→ **Exercise prompt**: Look below for the lines from the one with "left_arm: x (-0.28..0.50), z" to the one with "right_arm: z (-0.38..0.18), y", and copy exactly those lines, both ends included.

(Collected data entries)
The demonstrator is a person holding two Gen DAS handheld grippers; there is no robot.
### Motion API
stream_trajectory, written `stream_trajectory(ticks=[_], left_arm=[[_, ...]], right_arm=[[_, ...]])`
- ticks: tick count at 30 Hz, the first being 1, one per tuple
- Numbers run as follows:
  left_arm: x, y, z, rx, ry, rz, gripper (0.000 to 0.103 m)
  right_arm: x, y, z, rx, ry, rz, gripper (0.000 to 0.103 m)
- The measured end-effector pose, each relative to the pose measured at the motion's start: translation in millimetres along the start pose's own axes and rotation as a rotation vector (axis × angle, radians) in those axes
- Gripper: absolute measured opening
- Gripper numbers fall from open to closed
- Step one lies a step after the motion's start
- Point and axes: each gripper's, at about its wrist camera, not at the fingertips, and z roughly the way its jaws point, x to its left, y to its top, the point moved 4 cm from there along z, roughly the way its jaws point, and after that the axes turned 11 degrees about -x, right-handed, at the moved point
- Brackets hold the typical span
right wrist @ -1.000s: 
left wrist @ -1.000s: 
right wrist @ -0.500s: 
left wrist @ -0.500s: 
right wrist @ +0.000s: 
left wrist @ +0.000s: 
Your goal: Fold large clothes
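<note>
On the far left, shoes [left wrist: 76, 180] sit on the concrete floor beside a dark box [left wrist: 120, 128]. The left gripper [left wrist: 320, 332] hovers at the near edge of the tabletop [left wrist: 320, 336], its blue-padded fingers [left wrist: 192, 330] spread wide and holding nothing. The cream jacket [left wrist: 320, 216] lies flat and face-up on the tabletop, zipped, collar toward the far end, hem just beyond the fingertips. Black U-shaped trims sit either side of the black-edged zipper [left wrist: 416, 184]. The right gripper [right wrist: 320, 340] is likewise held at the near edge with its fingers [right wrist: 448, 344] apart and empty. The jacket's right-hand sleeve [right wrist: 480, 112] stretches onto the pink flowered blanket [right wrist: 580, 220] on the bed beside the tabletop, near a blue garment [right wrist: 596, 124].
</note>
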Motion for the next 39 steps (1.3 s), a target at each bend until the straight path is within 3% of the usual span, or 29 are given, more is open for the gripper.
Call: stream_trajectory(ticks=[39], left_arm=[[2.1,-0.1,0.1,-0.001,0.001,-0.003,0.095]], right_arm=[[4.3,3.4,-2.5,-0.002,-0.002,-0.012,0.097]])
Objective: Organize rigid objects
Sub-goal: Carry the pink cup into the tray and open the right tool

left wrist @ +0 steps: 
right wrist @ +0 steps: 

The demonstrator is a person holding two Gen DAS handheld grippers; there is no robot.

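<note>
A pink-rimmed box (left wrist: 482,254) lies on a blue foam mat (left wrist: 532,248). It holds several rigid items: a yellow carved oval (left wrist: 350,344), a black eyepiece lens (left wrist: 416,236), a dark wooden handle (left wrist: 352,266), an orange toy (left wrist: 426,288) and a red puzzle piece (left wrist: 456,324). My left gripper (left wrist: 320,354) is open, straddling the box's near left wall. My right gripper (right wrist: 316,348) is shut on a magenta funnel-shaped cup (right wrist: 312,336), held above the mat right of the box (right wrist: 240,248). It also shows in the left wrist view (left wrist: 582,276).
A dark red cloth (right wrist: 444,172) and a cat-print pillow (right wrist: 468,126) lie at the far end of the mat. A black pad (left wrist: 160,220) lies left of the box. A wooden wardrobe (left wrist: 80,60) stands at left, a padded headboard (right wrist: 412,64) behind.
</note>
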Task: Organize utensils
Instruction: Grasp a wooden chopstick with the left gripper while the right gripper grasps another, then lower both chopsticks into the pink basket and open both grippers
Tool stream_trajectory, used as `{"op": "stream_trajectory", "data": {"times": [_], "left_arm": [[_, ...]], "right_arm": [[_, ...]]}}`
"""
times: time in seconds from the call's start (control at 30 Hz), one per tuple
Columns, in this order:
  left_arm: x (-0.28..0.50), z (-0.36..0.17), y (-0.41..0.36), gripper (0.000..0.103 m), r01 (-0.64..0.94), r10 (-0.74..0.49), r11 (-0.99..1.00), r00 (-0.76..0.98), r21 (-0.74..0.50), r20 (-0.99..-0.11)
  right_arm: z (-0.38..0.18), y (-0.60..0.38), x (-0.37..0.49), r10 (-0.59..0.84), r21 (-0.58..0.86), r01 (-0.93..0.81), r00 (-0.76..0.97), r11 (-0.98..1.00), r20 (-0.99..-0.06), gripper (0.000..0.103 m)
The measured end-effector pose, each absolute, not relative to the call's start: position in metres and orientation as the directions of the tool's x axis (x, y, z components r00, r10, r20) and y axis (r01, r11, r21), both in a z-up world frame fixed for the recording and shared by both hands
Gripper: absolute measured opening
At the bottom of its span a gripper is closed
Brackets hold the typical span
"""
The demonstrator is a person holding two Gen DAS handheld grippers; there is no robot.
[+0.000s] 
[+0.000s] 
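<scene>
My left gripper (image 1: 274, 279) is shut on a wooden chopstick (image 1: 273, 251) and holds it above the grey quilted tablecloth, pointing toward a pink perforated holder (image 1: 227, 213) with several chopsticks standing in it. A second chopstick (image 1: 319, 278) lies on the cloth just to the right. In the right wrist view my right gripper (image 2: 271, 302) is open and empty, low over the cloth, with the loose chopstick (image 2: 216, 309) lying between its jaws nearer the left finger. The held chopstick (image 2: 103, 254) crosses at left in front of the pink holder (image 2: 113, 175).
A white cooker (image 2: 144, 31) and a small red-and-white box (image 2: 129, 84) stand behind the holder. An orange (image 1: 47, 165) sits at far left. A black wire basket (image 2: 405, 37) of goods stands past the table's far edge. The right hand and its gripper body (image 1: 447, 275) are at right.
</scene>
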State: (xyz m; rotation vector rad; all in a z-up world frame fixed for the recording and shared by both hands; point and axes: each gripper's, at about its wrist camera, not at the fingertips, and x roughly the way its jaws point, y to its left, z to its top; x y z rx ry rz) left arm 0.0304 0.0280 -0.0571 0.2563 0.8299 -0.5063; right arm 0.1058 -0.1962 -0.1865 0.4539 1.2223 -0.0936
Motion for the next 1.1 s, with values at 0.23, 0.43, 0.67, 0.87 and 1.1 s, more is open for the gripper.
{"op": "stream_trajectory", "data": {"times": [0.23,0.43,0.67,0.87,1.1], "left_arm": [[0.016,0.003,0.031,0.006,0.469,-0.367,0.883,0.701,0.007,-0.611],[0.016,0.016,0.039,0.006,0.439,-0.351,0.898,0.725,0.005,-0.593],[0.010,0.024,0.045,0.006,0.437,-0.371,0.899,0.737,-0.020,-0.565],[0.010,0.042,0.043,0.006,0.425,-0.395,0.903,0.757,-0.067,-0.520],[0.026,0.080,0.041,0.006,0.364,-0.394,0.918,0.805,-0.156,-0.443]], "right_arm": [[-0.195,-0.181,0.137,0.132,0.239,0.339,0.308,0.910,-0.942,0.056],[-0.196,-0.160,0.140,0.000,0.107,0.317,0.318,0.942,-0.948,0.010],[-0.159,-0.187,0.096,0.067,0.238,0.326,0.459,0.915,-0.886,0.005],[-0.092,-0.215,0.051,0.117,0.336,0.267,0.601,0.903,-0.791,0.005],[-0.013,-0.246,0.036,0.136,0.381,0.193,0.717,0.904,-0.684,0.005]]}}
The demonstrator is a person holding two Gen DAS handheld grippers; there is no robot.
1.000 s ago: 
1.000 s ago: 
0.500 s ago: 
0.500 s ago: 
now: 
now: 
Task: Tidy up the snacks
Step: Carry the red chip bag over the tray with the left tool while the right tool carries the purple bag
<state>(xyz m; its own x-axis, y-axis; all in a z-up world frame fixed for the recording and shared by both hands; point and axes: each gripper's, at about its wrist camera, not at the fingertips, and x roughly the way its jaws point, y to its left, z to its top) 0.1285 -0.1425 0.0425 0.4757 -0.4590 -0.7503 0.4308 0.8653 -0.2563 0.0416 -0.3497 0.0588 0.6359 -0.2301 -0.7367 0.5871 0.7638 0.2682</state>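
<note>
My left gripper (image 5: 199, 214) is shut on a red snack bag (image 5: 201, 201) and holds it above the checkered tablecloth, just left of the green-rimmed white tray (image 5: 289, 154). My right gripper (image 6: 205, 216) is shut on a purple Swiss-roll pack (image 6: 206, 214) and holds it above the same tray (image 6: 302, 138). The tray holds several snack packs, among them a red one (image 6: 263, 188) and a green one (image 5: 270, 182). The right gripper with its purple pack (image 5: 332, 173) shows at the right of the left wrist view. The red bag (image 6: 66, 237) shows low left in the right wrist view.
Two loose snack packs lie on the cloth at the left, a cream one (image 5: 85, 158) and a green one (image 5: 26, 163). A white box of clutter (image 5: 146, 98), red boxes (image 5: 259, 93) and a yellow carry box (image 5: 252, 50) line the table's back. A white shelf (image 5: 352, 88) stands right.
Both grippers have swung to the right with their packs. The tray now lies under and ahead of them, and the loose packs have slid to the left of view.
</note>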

→ **The answer**:
  left_arm: x (-0.28..0.50), z (-0.36..0.17), y (-0.41..0.36), gripper (0.000..0.103 m), r01 (-0.64..0.94), r10 (-0.74..0.49), r11 (-0.99..1.00), r00 (-0.76..0.98), r21 (-0.74..0.50), r20 (-0.99..-0.11)
  right_arm: z (-0.38..0.18), y (-0.60..0.38), x (-0.37..0.49), r10 (-0.59..0.84), r21 (-0.58..0.86), r01 (-0.93..0.81), r00 (-0.76..0.97), r11 (-0.98..1.00), r20 (-0.99..-0.06), gripper (0.000..0.103 m)

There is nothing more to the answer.